I got into this discussion because my best friend and I are working on a game and he asked me if weapon switching should allow the player to immediately attack after the switch, even if you had used a weapon with a long cooldown (long in this case being measured in hundreds of milliseconds). It is cool to use a trick like that just like it's cool when you do macro well or pull off a combo in a fighting game. However, as designers we have 2 options. Either we balance around the trick or we ignore it and let the people who can do it have a bunch of extra power. I chose just to not have the trick. Optimal play shouldn't require players to have an extra dexterity tax.

What about hard combos in fighting games? Well they're like hard dragon punches, right? The answer is yes and no. Just like dragon punches, combos are basically a dexterity tax, but unlike dragon punches there's a bit of nuance. Doing a combo is a strategic decision. Which combo you do, more specifically, is the strategic decision.

First is the likelihood that combos will be in your game anyway even if you don't build for them. The chances are that yes, if you are making a game with hitstun, that people will find a way to link stuff even if you try very hard to keep it out. If you take control over the system, you can make combos look cool instead of lame, and to some degree control the damage levels characters get when they hit things.

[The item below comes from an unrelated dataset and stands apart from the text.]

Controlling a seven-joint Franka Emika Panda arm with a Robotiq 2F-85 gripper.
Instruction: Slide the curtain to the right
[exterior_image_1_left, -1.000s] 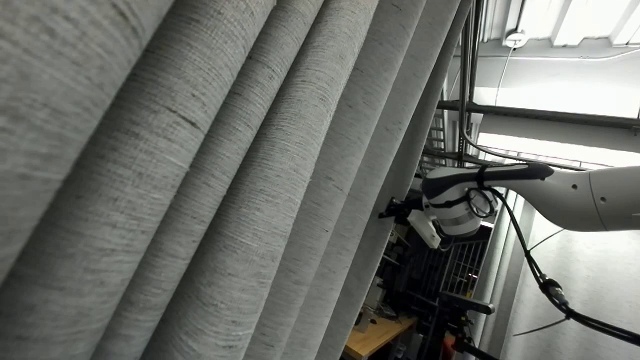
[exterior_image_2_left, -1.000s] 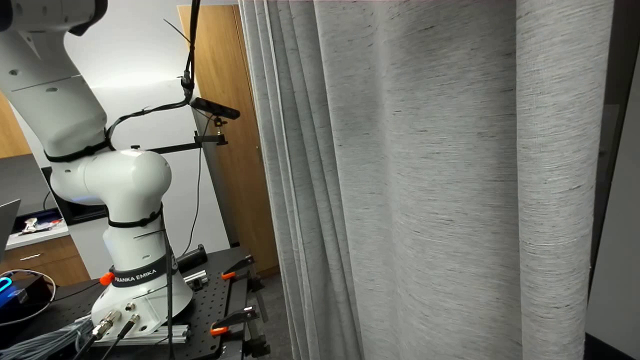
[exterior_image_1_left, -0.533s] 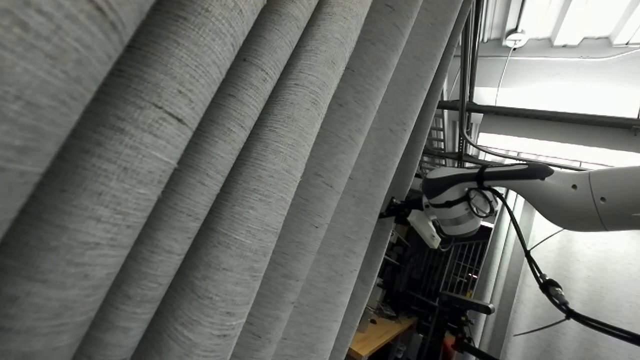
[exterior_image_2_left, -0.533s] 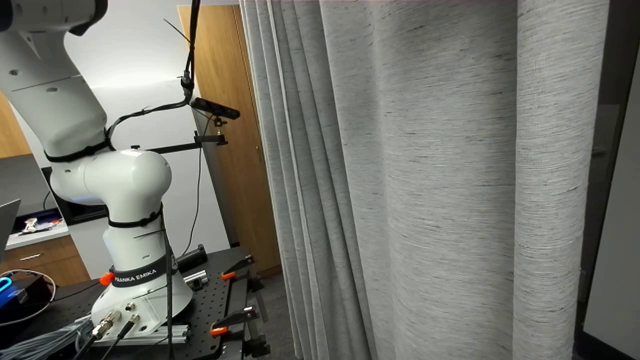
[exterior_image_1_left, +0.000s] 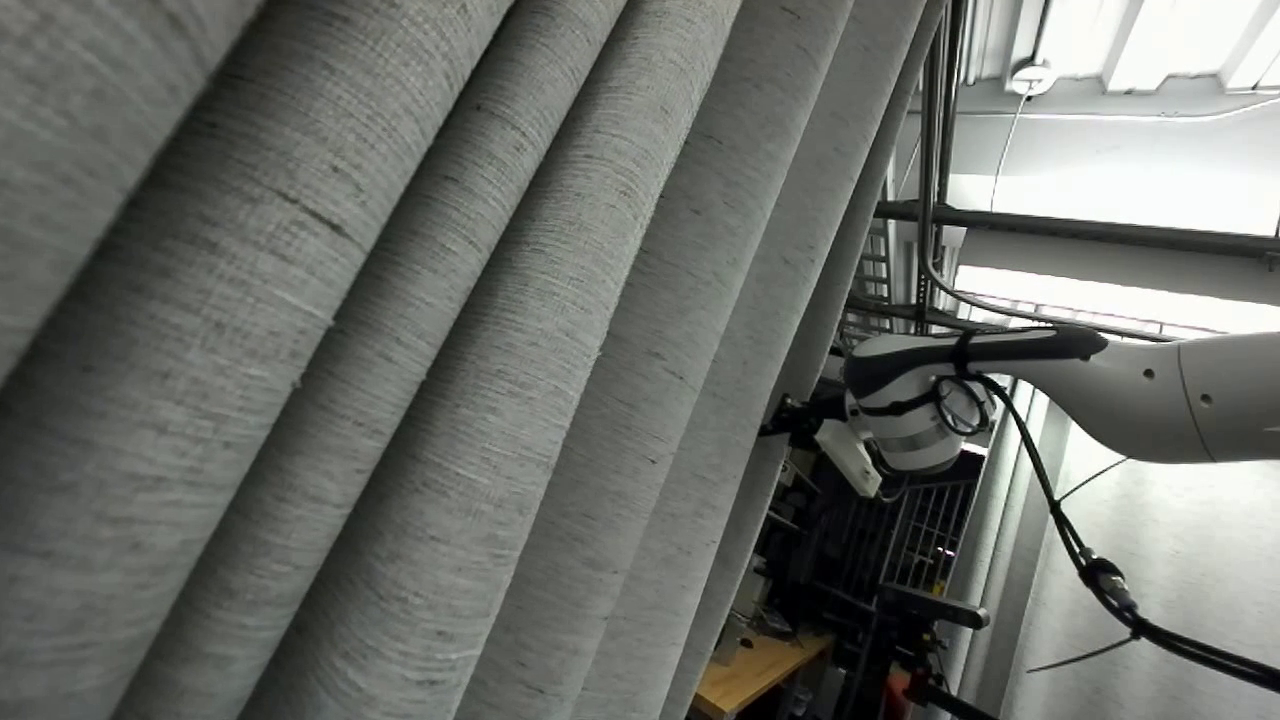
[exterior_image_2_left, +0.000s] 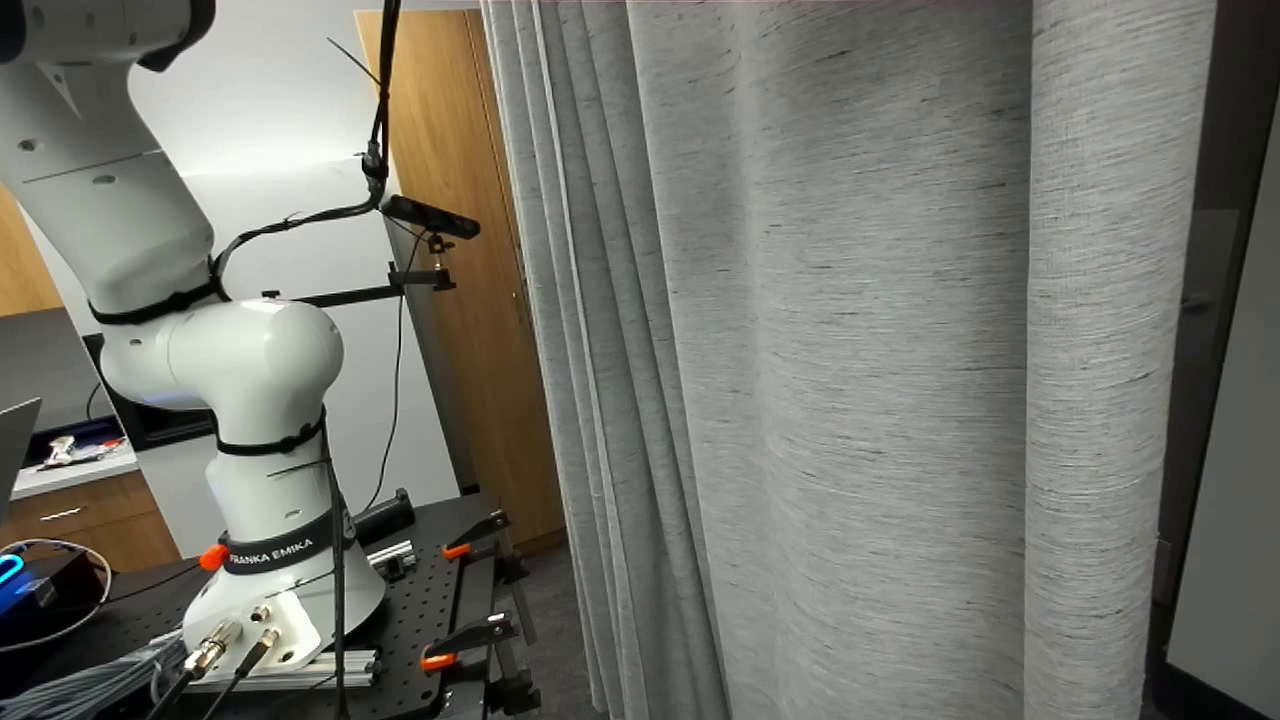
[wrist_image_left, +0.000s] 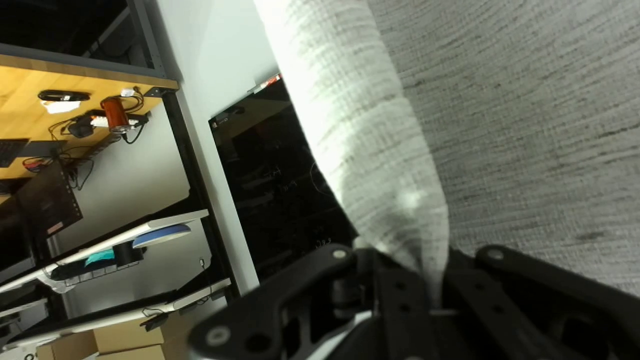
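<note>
The curtain is a large light-grey woven drape with long parallel folds. It fills the left and middle of an exterior view (exterior_image_1_left: 480, 380) and the middle and right of an exterior view (exterior_image_2_left: 880, 350). In the wrist view its edge fold (wrist_image_left: 370, 140) runs down between the fingers. My gripper (wrist_image_left: 410, 275) is shut on this fold, which is pinched narrow there. In an exterior view the gripper (exterior_image_1_left: 780, 420) is at the curtain's far edge, its fingertips partly hidden by fabric. The gripper is out of frame in the view with the robot base (exterior_image_2_left: 280, 590).
A camera on a bracket (exterior_image_2_left: 432, 216) stands beside the arm, near the curtain. Clamps (exterior_image_2_left: 470, 640) sit on the black mounting table (exterior_image_2_left: 430, 600). A wooden cabinet (exterior_image_2_left: 480, 300) is behind. The wrist view shows shelves (wrist_image_left: 125, 235), a wooden desk (wrist_image_left: 30, 100) and a black board (wrist_image_left: 280, 185).
The curtain's folds sway: the near folds shift left in an exterior view, and its right edge shifts slightly left in an exterior view. The arm shows no clear movement; the gripper stays at the curtain's edge.
</note>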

When you do a combo, you're making a decision about how much damage you want to do, how much special resource you're willing to expend, and in what position is your opponent going to be after the combo is over. Some people will do the big damage combo every time, but experts will choose combos with more corner carry or have an optimized combo into an ultra or using EX moves or supers or whatever your fighting game has. There are even resets where you end your combo early (before the enemy is ready) and then perform a mixup to start your combo over!

Those things are all strategic, so we have to consider them when creating a combo system. We can't simply have "mash the punch button to do a combo," unless there are other ways to fulfill those other situations. On the other hand, we want each option to be as simple as possible. There's no reason for combo into super to be 10 times harder than the basic combo, for instance.

A lot of games have easy base combos with variation, which is great. Others have complicated combo systems but built-in helper tools to make hitting hard links much easier. In general, the execution can't be too simple or it hurts some of the complexity. Resets, for instance, basically depend on the combo system not being "just mash P for combo A, P and then mash K for combo B, mash P and then super for combo C."

Bunny hopping, various kinds of strafing that make you move faster, and all sorts of aiming bugs in FPS games are other examples of bad skills. When discussing a particular feature, just ask yourself two things:

  1. Would the game be better off without the skill?
  2. Would the game be better off if the skill was easy, trivial, and/or blended into the game's "normal" way of playing?
Even in the case of StarCraft macro, the answer to question 2 is "making it easier would make the game better at all levels of play."